◆ **Task requirements**
Scan the lines below; pull out those with "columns".

◆ **Records for processing**

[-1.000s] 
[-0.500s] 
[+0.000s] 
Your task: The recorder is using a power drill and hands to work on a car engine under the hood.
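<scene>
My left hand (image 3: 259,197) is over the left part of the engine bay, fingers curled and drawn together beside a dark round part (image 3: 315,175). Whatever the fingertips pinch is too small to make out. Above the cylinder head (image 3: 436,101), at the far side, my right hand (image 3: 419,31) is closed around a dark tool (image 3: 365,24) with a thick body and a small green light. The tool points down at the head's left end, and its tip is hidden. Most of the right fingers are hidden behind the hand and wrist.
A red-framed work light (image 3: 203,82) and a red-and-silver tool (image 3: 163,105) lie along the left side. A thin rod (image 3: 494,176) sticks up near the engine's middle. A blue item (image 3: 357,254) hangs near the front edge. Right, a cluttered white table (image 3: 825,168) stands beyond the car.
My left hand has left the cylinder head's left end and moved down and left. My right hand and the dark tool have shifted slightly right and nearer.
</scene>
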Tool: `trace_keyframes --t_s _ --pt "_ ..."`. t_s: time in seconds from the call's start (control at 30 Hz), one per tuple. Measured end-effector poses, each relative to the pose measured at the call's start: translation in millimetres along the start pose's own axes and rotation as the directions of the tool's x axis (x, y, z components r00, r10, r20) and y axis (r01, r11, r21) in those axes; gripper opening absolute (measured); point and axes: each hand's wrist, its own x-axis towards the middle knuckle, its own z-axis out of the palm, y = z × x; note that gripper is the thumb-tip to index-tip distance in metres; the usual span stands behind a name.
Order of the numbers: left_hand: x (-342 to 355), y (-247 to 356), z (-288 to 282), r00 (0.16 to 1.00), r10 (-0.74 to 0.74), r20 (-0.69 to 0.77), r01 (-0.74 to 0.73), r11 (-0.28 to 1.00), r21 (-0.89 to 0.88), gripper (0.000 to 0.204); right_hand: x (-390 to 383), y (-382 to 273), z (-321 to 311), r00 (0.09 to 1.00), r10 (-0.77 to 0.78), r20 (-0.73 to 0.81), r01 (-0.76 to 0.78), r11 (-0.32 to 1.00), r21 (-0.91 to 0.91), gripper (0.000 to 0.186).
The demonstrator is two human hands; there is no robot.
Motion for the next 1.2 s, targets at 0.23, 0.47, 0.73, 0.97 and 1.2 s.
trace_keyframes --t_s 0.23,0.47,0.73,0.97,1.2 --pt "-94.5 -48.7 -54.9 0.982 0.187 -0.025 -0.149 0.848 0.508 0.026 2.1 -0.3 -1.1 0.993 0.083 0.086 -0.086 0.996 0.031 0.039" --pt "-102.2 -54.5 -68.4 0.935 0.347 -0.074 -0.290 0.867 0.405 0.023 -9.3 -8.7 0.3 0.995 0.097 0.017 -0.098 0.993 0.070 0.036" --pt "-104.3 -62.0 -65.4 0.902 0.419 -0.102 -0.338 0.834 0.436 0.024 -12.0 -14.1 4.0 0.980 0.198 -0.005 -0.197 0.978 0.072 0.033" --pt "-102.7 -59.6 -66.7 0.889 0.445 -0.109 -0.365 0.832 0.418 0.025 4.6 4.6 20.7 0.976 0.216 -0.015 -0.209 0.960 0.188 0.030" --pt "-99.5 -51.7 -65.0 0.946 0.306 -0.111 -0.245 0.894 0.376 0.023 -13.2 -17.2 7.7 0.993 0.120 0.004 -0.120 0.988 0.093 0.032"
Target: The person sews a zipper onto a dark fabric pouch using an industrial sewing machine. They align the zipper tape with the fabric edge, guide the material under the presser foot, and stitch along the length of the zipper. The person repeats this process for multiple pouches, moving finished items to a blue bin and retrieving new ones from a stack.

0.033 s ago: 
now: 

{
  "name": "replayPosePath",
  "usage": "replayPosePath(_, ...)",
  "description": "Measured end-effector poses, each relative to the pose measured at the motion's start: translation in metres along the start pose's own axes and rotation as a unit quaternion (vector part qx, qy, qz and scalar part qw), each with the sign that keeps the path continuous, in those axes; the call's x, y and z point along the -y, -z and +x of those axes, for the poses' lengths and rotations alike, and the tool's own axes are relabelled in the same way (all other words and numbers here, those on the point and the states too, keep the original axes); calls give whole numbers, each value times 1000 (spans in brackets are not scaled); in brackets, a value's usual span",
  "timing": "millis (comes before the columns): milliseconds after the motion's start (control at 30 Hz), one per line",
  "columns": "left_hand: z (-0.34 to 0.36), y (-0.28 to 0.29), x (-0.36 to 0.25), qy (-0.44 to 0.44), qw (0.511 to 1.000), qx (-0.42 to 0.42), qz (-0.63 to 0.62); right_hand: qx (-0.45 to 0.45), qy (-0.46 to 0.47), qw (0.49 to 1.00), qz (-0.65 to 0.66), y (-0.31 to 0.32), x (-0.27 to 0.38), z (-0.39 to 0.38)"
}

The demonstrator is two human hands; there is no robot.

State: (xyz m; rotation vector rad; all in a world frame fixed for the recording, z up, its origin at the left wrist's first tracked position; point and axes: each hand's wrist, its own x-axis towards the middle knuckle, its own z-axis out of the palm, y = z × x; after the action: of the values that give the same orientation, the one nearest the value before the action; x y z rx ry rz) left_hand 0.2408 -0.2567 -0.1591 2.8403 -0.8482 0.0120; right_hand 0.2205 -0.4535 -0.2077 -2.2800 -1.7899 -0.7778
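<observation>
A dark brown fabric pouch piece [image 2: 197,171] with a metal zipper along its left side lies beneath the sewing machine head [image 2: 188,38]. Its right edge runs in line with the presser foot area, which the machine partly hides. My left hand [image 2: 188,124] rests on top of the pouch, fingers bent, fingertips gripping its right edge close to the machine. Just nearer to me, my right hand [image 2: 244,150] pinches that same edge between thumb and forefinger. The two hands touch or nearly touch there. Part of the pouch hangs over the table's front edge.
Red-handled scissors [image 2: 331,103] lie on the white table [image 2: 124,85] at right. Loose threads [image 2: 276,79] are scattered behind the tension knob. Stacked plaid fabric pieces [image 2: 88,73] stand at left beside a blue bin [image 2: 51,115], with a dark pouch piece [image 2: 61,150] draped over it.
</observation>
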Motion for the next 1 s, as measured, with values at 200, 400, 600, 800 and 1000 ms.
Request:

◆ **Answer to this exercise**
  "timing": "millis (comes before the columns): milliseconds after the motion's start (control at 30 Hz), one per line",
  "columns": "left_hand: z (-0.34 to 0.36), y (-0.28 to 0.29), x (-0.36 to 0.25), qy (-0.44 to 0.44), qw (0.511 to 1.000), qx (-0.42 to 0.42), qz (-0.63 to 0.62); right_hand: qx (-0.45 to 0.45), qy (-0.46 to 0.47), qw (0.49 to 1.00), qz (-0.65 to 0.66), y (-0.31 to 0.32), x (-0.27 to 0.38), z (-0.39 to 0.38)"

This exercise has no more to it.